Carolina Elizabeth Villegas-Colmán at al., Data in Brief, 2024.
Summary
This article presents 582 bone scan images from 291 adult patients who attended the Nuclear Medicine Service at the Instituto de Investigaciones en Ciencias de la Salud (IICS) of the Universidad Nacional de Asunción (UNA), Paraguay, between 2020 and 2024. The images were acquired using triple modality SPECT-CT-PET equipment. Approximately 20 mCi of technetium-99m methylene diphosphonate (99mTc-MDP) was administered to each patient, producing whole-body planar images in anterior and posterior projections of the axial and appendicular skeleton with a resolution of 256 × 1024 pixels. The images were labeled according to the final diagnosis by a nuclear physician, covering conditions ranging from joint lesions to bone metastases. This dataset will be helpful for researchers working on bone scan image analysis using artificial intelligence techniques to classify bone metastases.

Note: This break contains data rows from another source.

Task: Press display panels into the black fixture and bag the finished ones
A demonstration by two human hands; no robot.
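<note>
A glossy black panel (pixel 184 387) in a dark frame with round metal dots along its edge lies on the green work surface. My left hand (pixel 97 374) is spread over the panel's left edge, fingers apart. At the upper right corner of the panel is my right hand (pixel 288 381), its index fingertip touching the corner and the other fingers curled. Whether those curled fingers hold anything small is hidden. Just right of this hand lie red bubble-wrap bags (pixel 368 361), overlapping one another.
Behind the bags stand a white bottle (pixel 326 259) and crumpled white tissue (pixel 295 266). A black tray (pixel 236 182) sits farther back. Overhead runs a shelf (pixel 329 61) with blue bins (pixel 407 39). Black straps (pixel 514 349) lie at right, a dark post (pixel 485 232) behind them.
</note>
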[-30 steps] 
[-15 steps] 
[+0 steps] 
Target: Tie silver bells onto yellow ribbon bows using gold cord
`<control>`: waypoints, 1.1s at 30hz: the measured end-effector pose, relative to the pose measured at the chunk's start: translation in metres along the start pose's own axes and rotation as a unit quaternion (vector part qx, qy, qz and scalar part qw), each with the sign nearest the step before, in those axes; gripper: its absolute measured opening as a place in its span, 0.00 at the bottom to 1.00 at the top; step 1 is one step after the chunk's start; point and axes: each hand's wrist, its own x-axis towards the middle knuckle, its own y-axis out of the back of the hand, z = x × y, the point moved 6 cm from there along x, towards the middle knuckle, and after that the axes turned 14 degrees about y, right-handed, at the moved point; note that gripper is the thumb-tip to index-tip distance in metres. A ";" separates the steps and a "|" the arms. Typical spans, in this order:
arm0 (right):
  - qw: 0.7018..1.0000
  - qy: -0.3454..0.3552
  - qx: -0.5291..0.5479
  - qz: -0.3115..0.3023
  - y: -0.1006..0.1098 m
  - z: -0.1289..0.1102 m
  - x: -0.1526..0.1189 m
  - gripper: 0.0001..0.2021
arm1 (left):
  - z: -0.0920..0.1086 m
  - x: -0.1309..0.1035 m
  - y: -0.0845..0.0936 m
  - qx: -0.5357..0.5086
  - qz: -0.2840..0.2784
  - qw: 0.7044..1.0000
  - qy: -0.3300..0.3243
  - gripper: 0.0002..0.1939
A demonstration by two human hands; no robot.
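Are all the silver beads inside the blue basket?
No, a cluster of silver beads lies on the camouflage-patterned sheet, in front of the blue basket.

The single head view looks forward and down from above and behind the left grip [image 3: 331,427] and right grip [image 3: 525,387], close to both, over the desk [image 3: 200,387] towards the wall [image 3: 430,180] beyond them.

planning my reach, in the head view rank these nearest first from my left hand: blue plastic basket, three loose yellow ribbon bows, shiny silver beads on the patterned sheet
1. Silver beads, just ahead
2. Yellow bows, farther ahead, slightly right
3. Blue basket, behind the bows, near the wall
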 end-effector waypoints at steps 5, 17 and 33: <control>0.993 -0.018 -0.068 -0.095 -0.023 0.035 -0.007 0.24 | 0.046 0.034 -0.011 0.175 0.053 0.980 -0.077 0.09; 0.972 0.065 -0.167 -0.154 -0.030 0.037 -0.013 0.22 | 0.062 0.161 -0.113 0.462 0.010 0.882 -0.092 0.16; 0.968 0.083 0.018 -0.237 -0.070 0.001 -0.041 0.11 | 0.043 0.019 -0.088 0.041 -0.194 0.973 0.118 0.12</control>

Keywords: Bone scan images, SPECT-CT-PET, Nuclear medicine, Bone metastases classification, Artificial intelligence
Results from AnyScan® DUO SPECT/CT/PET
The acquisition of bone scan studies was performed on a trimodal SPECT-CT-PET equipment, AnyScan® DUO SPECT/CT/PET model from MEDISO brand, under the following protocol:
Fig. 1. Bone scan images of a breast cancer patient with no bone metastases. In the anterior (left) and posterior (right) views, a homogeneous distribution of the radiotracer is observed in the skeleton, with no areas of abnormal uptake that would indicate bone lesions or metastases.
Fig. 2. Bone scan images of a breast cancer patient with bone metastases. In the anterior (left) and posterior (right) views, focal areas of increased uptake are identified in the skeleton, suggesting the presence of bone lesions compatible with metastasis.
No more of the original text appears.